#### [Problem to solve]
Going through the entries below, count each line containing the word "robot". Report the number only.

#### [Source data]
========

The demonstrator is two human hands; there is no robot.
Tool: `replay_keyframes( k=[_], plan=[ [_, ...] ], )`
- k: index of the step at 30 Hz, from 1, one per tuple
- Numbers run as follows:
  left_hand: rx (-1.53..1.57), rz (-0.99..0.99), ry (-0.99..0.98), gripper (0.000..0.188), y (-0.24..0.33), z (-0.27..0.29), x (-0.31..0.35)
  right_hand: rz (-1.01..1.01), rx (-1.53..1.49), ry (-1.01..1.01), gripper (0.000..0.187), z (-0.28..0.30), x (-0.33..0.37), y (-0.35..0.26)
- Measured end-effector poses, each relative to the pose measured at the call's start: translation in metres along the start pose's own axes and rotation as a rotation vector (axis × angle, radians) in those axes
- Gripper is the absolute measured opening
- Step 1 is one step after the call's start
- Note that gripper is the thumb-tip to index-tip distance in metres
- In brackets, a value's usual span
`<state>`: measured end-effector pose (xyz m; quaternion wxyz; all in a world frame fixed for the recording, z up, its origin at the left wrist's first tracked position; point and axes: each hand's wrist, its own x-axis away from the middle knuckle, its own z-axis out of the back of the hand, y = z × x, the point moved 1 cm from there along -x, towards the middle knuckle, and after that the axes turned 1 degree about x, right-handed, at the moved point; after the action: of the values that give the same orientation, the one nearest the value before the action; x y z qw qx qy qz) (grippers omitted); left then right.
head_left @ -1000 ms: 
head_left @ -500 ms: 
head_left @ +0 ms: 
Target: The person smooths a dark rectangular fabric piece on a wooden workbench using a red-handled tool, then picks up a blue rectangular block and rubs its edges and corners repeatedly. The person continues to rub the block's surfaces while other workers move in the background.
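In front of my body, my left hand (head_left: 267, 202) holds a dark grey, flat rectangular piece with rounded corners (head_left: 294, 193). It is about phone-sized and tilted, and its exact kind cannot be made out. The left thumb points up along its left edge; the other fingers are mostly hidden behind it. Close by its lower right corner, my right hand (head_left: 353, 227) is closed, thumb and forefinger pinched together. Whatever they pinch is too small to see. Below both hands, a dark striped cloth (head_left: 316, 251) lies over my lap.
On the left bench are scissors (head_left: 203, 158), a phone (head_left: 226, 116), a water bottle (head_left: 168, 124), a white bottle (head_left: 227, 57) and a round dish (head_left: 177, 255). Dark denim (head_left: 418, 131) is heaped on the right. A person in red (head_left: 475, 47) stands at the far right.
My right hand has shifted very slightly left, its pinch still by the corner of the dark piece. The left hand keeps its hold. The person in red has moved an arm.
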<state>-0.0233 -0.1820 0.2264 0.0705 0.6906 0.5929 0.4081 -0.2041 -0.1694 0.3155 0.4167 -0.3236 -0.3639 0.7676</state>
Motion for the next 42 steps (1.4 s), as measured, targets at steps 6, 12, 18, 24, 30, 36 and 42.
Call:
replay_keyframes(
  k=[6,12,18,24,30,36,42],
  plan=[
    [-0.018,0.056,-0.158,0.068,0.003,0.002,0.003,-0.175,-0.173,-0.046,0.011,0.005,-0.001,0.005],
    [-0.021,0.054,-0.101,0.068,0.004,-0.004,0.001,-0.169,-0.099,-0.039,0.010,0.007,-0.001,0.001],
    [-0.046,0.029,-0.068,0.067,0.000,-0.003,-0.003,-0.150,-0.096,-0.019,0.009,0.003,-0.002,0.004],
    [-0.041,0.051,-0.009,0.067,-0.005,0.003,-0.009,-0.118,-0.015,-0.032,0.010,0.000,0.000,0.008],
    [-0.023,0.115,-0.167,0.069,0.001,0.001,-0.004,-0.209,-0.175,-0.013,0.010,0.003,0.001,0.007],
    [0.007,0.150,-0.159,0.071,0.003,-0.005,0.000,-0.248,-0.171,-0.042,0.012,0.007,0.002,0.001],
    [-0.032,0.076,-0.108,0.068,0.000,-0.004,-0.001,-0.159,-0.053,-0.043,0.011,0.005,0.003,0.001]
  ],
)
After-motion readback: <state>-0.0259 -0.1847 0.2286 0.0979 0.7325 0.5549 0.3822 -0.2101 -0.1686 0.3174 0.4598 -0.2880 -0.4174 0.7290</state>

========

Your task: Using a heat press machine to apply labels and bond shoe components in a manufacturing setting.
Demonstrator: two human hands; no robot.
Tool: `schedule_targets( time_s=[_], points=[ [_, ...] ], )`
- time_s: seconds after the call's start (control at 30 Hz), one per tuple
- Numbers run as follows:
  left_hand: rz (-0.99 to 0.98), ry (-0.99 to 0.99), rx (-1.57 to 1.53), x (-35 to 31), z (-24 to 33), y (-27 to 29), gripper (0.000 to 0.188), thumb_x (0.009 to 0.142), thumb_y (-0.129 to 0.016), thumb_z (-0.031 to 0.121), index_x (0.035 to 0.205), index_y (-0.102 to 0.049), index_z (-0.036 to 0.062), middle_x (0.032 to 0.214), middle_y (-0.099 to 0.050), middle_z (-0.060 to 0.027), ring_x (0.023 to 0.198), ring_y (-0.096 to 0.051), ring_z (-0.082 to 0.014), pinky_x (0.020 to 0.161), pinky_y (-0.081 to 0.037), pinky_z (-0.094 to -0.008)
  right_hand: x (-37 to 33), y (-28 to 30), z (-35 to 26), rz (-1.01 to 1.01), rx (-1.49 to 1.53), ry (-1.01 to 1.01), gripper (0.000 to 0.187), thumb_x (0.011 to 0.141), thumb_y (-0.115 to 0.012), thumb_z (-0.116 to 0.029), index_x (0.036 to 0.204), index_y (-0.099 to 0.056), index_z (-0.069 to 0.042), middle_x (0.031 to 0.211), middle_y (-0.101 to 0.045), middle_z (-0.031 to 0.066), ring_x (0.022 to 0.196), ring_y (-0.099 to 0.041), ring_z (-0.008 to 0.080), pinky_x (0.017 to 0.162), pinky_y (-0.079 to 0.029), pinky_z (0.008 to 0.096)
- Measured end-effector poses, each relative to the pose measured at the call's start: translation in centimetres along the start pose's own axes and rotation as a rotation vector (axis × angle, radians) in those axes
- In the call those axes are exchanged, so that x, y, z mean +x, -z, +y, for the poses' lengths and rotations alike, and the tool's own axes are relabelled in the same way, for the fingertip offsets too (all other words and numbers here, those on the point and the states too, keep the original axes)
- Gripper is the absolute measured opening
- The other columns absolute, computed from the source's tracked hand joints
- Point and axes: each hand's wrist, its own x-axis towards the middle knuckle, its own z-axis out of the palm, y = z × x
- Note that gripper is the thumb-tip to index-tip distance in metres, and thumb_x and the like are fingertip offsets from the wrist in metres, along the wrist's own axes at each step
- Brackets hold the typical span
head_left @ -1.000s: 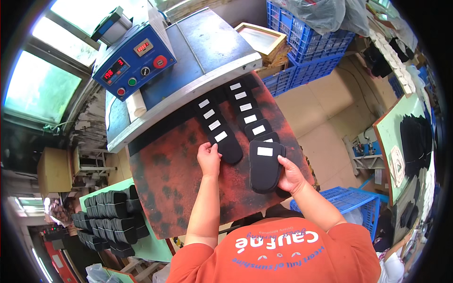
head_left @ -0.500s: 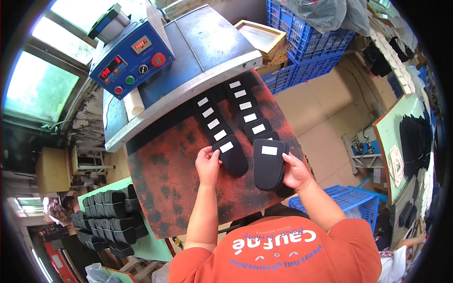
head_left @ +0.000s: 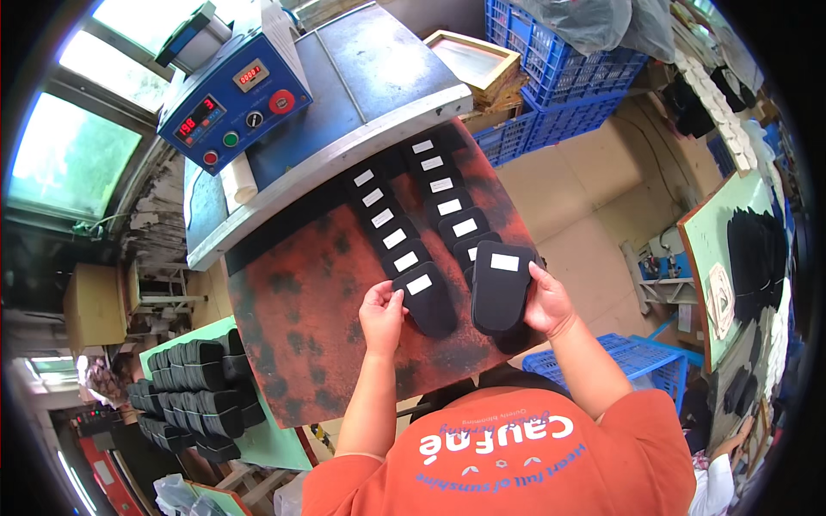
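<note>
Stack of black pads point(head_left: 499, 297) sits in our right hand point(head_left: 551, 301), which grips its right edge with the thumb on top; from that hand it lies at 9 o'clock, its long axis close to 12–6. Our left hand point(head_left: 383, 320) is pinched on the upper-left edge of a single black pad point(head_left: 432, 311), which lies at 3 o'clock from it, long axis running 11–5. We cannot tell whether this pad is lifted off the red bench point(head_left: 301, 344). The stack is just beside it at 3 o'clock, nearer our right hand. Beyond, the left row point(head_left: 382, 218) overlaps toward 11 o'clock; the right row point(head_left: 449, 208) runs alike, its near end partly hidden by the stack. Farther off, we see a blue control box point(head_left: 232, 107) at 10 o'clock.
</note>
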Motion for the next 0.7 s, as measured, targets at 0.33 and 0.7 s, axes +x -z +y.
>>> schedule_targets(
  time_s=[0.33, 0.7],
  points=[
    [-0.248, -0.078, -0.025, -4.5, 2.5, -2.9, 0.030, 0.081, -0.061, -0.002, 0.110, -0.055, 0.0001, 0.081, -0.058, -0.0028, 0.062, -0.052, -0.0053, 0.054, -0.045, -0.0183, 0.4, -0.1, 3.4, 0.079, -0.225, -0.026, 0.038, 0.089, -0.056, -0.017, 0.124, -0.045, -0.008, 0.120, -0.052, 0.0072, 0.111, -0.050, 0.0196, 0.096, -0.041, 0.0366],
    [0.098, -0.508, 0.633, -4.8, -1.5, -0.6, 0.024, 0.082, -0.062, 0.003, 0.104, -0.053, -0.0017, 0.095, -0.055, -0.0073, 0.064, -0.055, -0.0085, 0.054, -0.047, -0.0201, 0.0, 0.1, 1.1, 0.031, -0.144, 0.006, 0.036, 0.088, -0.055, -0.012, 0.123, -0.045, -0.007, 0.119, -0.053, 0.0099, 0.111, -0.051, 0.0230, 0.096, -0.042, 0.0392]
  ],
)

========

#### [Solution for this task]
2